=== Dataset content ===

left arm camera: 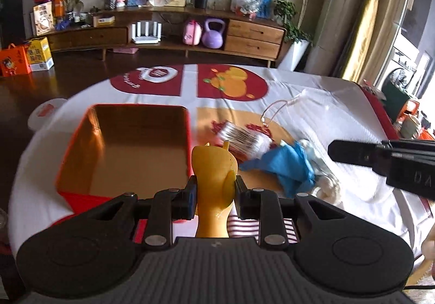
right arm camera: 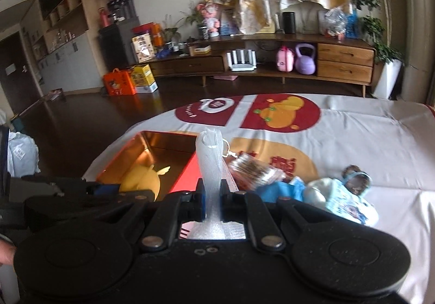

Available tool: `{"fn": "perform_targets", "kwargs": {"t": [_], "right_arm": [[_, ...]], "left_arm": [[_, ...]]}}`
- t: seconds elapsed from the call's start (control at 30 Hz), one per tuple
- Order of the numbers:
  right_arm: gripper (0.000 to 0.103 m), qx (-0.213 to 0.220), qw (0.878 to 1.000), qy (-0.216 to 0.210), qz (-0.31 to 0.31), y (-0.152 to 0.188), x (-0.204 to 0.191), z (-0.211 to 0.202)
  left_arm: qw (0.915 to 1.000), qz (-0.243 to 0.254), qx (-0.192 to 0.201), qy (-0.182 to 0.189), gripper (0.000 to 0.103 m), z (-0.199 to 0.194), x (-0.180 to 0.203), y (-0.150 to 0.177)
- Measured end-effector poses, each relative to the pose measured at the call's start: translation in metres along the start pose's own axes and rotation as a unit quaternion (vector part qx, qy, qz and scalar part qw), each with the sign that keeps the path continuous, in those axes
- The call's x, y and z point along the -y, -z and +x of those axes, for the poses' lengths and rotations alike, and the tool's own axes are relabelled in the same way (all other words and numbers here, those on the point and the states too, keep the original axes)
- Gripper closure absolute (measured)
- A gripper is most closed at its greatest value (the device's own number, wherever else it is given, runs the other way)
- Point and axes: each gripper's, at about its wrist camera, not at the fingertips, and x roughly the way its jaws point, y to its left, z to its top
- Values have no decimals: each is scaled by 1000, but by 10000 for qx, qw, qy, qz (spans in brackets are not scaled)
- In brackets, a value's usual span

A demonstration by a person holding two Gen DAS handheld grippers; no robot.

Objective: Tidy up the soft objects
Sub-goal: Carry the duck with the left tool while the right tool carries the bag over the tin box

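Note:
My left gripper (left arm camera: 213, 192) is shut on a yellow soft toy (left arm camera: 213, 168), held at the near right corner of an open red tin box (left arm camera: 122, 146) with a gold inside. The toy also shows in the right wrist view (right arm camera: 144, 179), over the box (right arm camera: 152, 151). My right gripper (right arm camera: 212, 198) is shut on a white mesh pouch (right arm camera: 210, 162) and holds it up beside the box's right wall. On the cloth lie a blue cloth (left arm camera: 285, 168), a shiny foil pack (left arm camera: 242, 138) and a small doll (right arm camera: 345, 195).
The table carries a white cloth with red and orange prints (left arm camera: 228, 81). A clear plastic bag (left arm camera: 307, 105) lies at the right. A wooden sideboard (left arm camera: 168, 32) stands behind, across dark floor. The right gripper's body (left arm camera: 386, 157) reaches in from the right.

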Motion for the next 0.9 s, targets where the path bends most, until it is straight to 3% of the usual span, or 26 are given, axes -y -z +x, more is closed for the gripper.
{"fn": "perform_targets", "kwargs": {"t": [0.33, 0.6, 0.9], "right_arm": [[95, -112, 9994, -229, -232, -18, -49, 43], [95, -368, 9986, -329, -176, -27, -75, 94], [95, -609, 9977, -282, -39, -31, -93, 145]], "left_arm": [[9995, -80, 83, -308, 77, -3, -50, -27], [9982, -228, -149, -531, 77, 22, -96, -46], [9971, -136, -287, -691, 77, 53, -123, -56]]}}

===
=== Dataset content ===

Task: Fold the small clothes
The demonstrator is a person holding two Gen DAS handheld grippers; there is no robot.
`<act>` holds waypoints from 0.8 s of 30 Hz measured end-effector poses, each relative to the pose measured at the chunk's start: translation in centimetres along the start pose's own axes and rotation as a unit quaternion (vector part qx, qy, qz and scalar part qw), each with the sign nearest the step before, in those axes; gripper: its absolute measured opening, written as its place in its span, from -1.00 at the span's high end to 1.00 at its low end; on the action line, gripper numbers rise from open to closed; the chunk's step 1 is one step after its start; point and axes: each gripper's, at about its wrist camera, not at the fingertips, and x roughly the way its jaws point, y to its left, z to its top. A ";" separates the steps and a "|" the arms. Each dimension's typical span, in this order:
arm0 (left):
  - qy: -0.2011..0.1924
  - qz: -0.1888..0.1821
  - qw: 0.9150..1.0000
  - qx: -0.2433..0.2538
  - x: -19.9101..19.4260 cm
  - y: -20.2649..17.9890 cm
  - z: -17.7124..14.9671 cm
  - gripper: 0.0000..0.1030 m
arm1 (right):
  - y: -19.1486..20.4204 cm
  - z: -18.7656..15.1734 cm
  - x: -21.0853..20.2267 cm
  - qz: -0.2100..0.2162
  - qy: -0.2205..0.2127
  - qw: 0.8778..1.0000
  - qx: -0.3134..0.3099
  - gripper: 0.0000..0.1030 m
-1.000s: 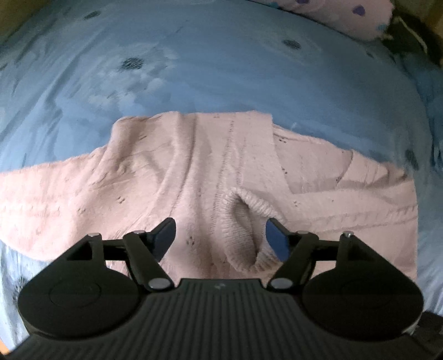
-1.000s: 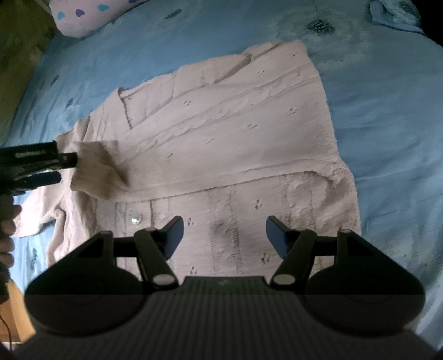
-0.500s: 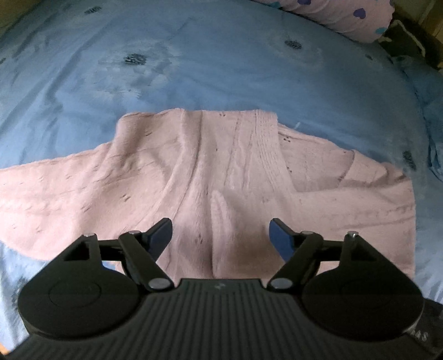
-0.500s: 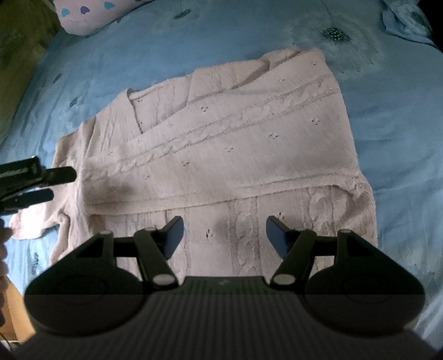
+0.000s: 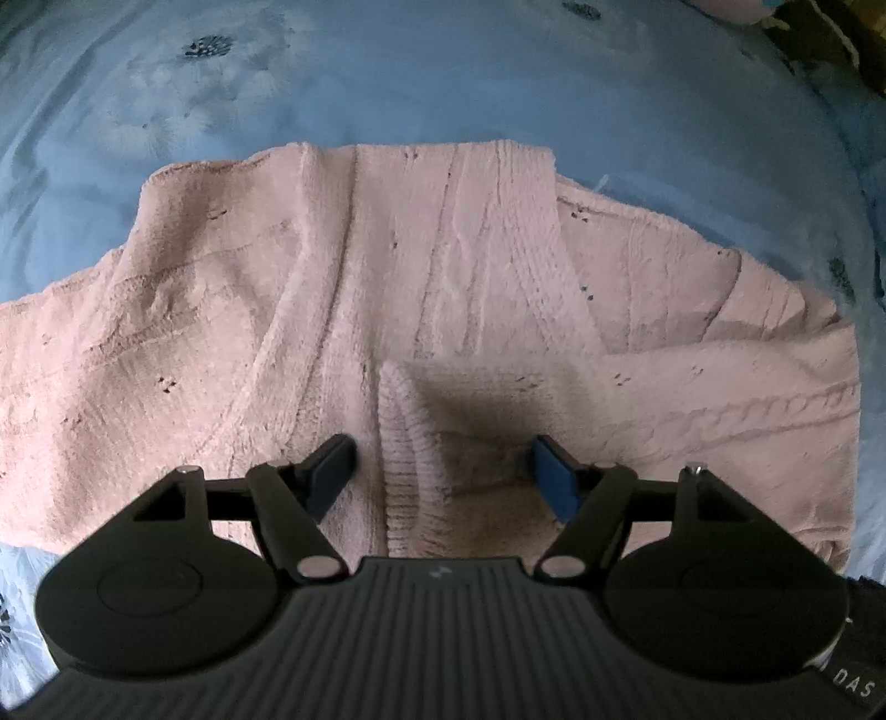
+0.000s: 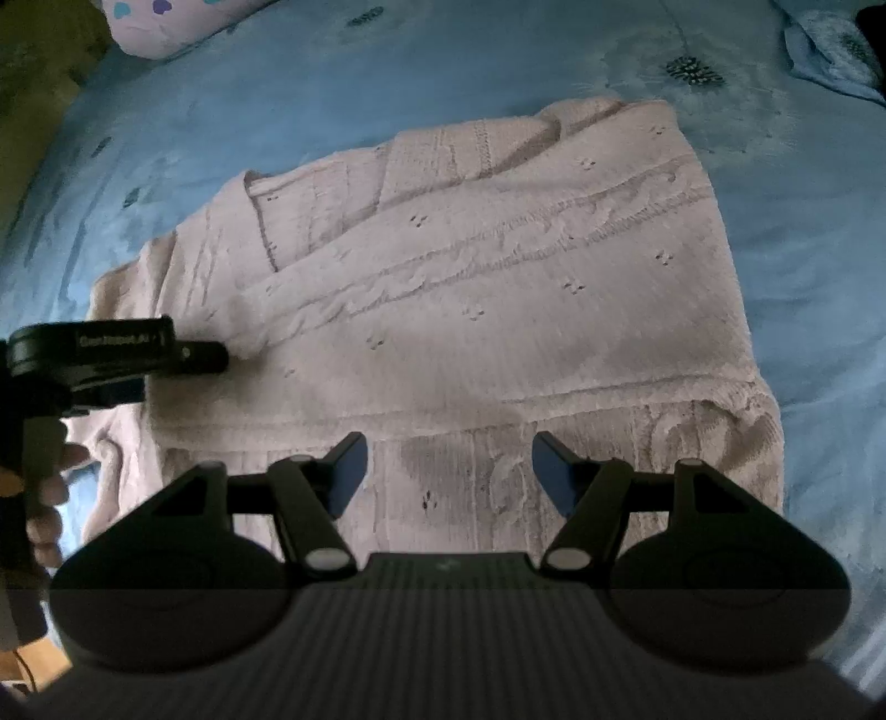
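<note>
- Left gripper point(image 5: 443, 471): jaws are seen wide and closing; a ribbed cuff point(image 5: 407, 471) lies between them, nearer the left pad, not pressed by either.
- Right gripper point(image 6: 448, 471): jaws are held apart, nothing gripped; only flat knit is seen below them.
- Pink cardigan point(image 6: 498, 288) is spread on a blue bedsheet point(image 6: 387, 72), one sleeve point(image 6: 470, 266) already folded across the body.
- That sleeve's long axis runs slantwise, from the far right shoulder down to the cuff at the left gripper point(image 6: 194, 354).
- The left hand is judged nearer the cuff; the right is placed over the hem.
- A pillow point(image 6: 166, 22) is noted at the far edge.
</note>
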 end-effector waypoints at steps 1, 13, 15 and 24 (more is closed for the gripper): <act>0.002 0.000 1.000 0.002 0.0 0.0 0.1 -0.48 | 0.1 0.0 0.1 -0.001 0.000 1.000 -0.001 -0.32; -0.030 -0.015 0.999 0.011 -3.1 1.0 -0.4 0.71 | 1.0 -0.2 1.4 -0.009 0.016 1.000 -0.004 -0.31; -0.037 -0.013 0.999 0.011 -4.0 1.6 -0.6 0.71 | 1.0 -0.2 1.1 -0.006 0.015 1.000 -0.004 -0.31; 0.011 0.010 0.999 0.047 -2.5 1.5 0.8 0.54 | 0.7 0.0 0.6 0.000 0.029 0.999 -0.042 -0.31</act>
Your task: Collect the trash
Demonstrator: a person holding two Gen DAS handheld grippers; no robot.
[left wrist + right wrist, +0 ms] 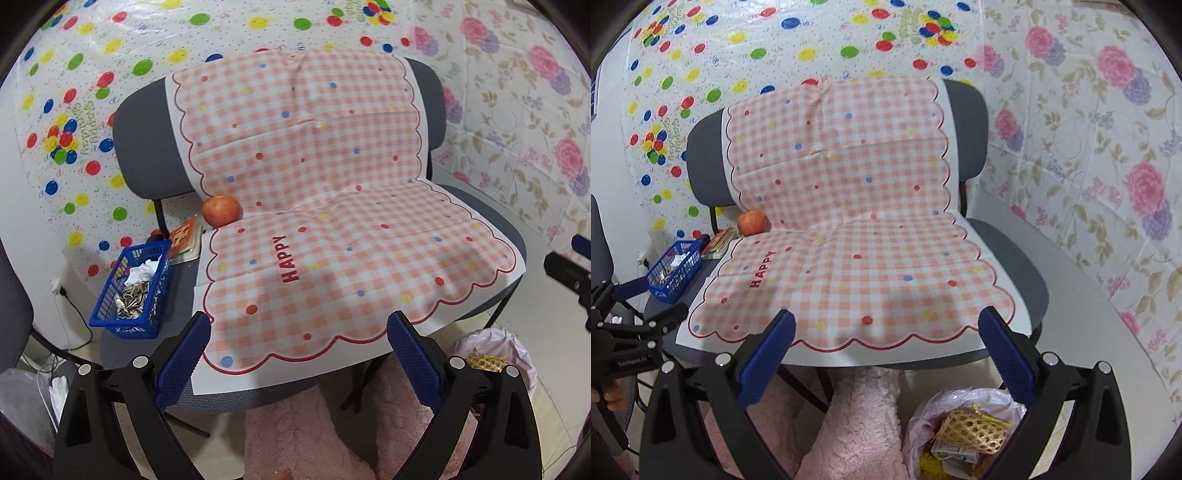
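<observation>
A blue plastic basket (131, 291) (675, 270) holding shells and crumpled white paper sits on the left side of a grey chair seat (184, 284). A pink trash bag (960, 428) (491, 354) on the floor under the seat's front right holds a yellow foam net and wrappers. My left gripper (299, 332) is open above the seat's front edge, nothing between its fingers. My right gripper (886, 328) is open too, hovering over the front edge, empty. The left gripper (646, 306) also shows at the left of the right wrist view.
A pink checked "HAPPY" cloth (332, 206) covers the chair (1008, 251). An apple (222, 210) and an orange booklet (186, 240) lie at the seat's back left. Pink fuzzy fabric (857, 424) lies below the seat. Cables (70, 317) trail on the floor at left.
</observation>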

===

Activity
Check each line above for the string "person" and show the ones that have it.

Exercise response
A demonstration by a person holding two Gen DAS handheld grippers; no robot.
The demonstrator is a person holding two Gen DAS handheld grippers; there is no robot.
Demonstrator: a person holding two Gen DAS handheld grippers; no robot.

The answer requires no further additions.